Instructions for the task: A word-for-word copy of the listing is needed. Retype it in full.

════════

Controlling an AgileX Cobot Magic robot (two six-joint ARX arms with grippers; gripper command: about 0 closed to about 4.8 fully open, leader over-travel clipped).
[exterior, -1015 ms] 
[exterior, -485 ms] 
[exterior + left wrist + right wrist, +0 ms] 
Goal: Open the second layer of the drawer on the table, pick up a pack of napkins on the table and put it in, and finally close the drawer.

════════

Exercise solution:
Controlling an AgileX Cobot Magic robot (two six-joint ARX arms with grippers; gripper command: about 0 closed to about 4.8 fully open, leader over-travel clipped).
[exterior, -1015 ms] 
[exterior, -485 ms] 
[exterior + left wrist + right wrist, +0 ms] 
Goal: Open the second layer of the drawer on the table, pick up a pack of napkins on the table and put it in, and finally close the drawer.

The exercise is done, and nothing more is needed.